The importance law schools have placed on U.S. News rankings mean that schools are engaging in some gaming behavior. Indeed, law schools are - more or less - in the position of taxpayers figuring out how to manipulate the tax code to minimize their taxes. There is a fair amount of play in a number of the reporting rules and schools have taken advantage of this. Some, of course, have crossed over the line and engaged in "tax fraud".
Like the IRS, U.S. News has been modifying the rules to try to stop the gaming. Most recently, it switched to using the 25th/75th percentile LSAT and GPA numbers rather than the median numbers, reasoning that since the former are reported to the ABA, law schools would be less likely to fudge them.
We found that two strategies seemed to have worked in raising median LSAT scores. (Note, we simply examined the data - we didn't interview all 190 or so schools to see if they had explicitly adopted these strategies for U.S. News purposes.)
Schools can decrease the first year class by cutting from the bottom of the admitted pool (and, if they want to, make up the revenue by increasing the number of transfer applicants they take, since transfer applicants don't count for U.S. News purposes.) We found that schools in the first quartile whose first year class size had shrunk increased their median LSAT scores relative to those who didn't, with a 10% significance level (higher than we'd like, but there were only 44 schools in this group.)
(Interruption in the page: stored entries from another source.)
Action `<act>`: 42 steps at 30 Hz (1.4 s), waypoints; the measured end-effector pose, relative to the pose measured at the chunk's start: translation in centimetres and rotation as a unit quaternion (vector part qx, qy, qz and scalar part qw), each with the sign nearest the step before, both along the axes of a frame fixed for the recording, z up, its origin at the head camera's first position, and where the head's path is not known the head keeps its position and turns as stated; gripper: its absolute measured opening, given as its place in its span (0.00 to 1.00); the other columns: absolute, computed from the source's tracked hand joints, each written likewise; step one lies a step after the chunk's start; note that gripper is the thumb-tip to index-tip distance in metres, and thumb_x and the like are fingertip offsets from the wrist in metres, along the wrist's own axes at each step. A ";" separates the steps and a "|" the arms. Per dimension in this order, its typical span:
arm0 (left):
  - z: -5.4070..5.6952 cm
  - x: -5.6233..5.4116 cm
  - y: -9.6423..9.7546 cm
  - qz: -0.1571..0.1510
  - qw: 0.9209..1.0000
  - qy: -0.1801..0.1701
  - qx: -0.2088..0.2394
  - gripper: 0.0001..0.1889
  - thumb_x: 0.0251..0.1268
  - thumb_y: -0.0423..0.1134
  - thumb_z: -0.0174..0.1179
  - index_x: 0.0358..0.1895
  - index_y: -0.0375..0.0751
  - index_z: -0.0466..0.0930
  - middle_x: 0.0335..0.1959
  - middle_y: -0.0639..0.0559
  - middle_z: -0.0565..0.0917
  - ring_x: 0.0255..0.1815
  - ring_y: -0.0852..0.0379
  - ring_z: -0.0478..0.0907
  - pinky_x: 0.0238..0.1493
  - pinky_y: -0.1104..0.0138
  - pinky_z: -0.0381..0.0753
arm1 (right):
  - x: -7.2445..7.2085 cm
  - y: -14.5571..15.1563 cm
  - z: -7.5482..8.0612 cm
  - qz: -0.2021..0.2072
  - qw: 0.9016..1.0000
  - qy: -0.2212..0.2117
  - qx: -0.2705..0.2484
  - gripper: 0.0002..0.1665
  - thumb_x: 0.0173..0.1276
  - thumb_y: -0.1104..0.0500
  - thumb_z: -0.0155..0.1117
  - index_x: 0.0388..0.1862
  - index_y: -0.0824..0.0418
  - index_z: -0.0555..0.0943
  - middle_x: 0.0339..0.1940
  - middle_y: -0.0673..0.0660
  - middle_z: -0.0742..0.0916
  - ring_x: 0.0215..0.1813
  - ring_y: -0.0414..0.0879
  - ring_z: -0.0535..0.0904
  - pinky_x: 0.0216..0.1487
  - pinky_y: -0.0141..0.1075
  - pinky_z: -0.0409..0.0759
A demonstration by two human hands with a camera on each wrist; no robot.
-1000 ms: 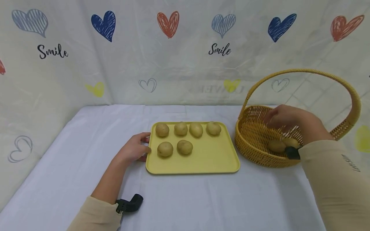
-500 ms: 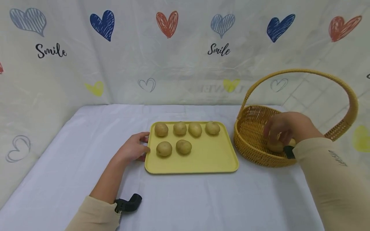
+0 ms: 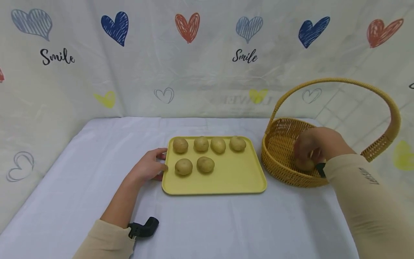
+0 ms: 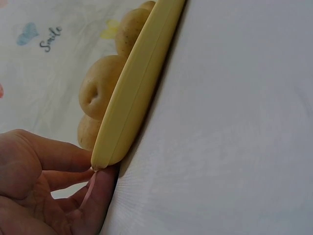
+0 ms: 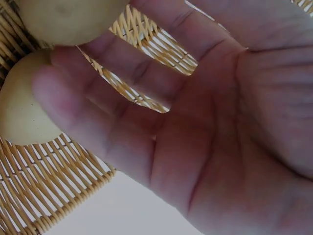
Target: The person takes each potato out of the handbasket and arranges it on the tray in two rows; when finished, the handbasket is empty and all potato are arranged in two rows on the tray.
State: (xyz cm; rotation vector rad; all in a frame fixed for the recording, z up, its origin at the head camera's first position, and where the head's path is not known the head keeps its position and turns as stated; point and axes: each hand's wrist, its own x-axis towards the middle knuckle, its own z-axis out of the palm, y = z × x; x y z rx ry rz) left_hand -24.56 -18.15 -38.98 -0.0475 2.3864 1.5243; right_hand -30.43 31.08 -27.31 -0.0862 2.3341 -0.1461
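My left hand (image 3: pixel 149 166) pinches the left rim of a yellow tray (image 3: pixel 233 180), as the left wrist view shows with the tray edge (image 4: pixel 132 93) between thumb and fingers. Several potatoes lie on this tray in two rows; one is a front-row potato (image 3: pixel 183 167). Inside a wicker basket (image 3: pixel 281 142) on the right, my right hand (image 3: pixel 318 142) reaches down and holds a potato (image 5: pixel 71 19) at its fingertips. A second potato (image 5: pixel 24 103) sits against the wicker by those fingers. From the head camera the right hand hides most of what lies in the basket.
The basket's tall arched handle (image 3: pixel 336 80) rises over the right forearm. A white cloth (image 3: pixel 207 226) covers the table, and a curtain (image 3: pixel 207 61) printed with hearts hangs behind it. Each wrist wears a black camera, such as the left wrist camera (image 3: pixel 143 228).
My right hand has gone lower into the basket and slightly left, and its fingers have closed on a potato. My left hand stays at the tray rim.
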 end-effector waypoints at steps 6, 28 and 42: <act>0.1 0.0 0.1 -0.001 1.000 0.002 -0.005 0.41 0.62 0.24 0.56 0.81 0.36 0.57 0.67 0.37 0.68 0.48 0.49 0.80 0.37 0.61 0.90 | -0.1 0.8 -0.1 -0.045 0.997 -0.020 -0.060 0.30 0.55 0.64 0.67 0.60 0.63 0.80 0.54 0.63 0.80 0.45 0.52 0.82 0.47 0.42 0.82; 0.5 0.3 -0.2 -0.002 1.000 -0.006 -0.010 0.41 0.63 0.24 0.57 0.82 0.37 0.56 0.68 0.37 0.67 0.51 0.47 0.79 0.39 0.61 0.90 | -1.1 1.5 -0.3 -0.068 0.968 0.031 -0.240 0.35 0.66 0.58 0.70 0.70 0.67 0.72 0.65 0.62 0.77 0.57 0.48 0.81 0.60 0.46 0.85; 0.3 0.4 0.0 -0.005 1.000 -0.007 -0.006 0.41 0.62 0.24 0.57 0.82 0.36 0.55 0.68 0.37 0.67 0.50 0.48 0.80 0.38 0.61 0.90 | 0.3 1.3 1.7 -0.055 0.947 0.097 -0.300 0.33 0.70 0.55 0.69 0.71 0.63 0.73 0.65 0.57 0.80 0.57 0.45 0.82 0.59 0.42 0.85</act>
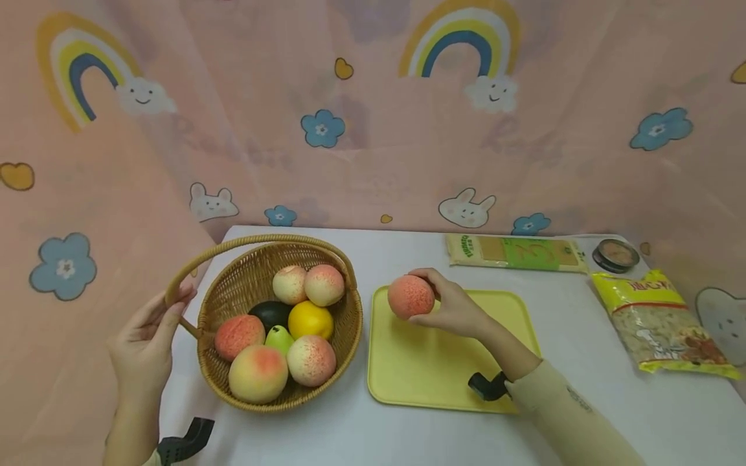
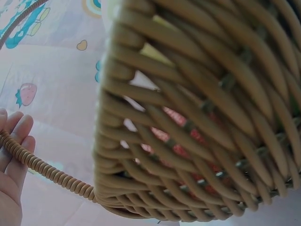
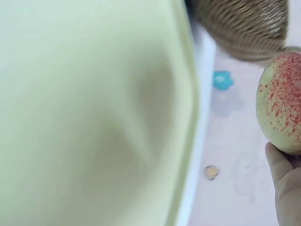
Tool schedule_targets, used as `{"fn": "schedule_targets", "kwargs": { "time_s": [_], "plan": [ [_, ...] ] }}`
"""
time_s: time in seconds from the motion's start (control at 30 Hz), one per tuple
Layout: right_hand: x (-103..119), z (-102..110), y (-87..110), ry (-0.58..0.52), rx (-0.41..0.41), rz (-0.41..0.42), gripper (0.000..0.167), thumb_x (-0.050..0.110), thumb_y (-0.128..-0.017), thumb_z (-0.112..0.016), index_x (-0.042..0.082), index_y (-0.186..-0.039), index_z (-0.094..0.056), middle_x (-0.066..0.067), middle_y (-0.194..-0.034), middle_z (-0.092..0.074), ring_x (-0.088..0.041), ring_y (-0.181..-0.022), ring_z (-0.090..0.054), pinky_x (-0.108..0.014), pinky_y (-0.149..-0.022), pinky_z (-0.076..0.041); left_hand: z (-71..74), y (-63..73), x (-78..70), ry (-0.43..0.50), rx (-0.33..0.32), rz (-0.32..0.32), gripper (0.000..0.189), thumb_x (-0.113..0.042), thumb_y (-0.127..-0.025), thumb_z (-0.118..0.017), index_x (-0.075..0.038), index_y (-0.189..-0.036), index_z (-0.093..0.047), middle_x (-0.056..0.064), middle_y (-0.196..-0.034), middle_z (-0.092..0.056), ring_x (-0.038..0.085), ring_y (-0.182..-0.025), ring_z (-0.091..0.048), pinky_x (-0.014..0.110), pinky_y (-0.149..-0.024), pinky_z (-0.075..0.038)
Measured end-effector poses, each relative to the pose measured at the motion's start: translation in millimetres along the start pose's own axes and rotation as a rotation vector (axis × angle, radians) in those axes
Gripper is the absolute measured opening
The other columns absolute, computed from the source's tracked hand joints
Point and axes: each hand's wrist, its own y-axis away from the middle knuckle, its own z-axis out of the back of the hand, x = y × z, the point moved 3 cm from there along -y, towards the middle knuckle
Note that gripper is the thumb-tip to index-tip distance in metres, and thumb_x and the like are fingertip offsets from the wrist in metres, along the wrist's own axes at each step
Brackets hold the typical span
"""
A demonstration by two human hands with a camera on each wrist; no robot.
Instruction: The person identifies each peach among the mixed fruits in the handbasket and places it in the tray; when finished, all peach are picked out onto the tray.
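Note:
A red-speckled peach (image 1: 410, 298) is held in my right hand (image 1: 457, 312), thumb on its near side and fingers at the back, over the left part of a yellow tray (image 1: 408, 369). In the right wrist view the same peach (image 3: 284, 103) shows a pale yellow flank. On the left, my left hand (image 1: 142, 340) grips the arched handle (image 1: 256, 240) of a wicker basket (image 1: 230, 290). The basket holds several peaches (image 1: 258, 374), a yellow fruit (image 1: 311, 320), a green pear (image 1: 279, 339) and a dark avocado-like fruit (image 1: 271, 315). Its woven side (image 2: 197, 94) fills the left wrist view.
Behind the tray lies a long noodle-like packet (image 1: 515, 253) with a green label. A small round tin (image 1: 615, 255) stands at the back right, and a yellow-topped food bag (image 1: 664, 323) lies in front of it. A pink patterned cloth (image 1: 379, 162) hangs behind the white table.

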Motion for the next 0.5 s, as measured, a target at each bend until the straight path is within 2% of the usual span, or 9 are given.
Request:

Schools in the other quartiles played a different game - here we saw some schools shifting students from full time to part time (part timers don't count for U.S. News), which we measured by comparing the proportion of total 1L class in the full time program across time. This worked too - a 10% shift from FT to PT gave a 0.54 point median LSAT gain.
There are other games schools can play too - hiring unemployed grads to do filing for a few weeks, for example, fits the "employed at graduation" definition (any job will do).
Some of these games are harmless. Some are not. All are a diversion from competing on educational quality, innovative programs, etc. We recommended that U.S. News consider revising its part time rules (which is likely to hurt a number of schools with large part time programs) and the NYT Magazine story by Alex Wellen reported that U.S. News is considering doing so.
Sidenote: I highly recommend Alex's book, Barman, an account of law school, the bar exam, and practice with the interesting feature of noting the U.S. News ranks of everyone in it. Alex had a much more interesting law school social life than I did; the book offers a perceptive account of legal education. He has a nice web site too.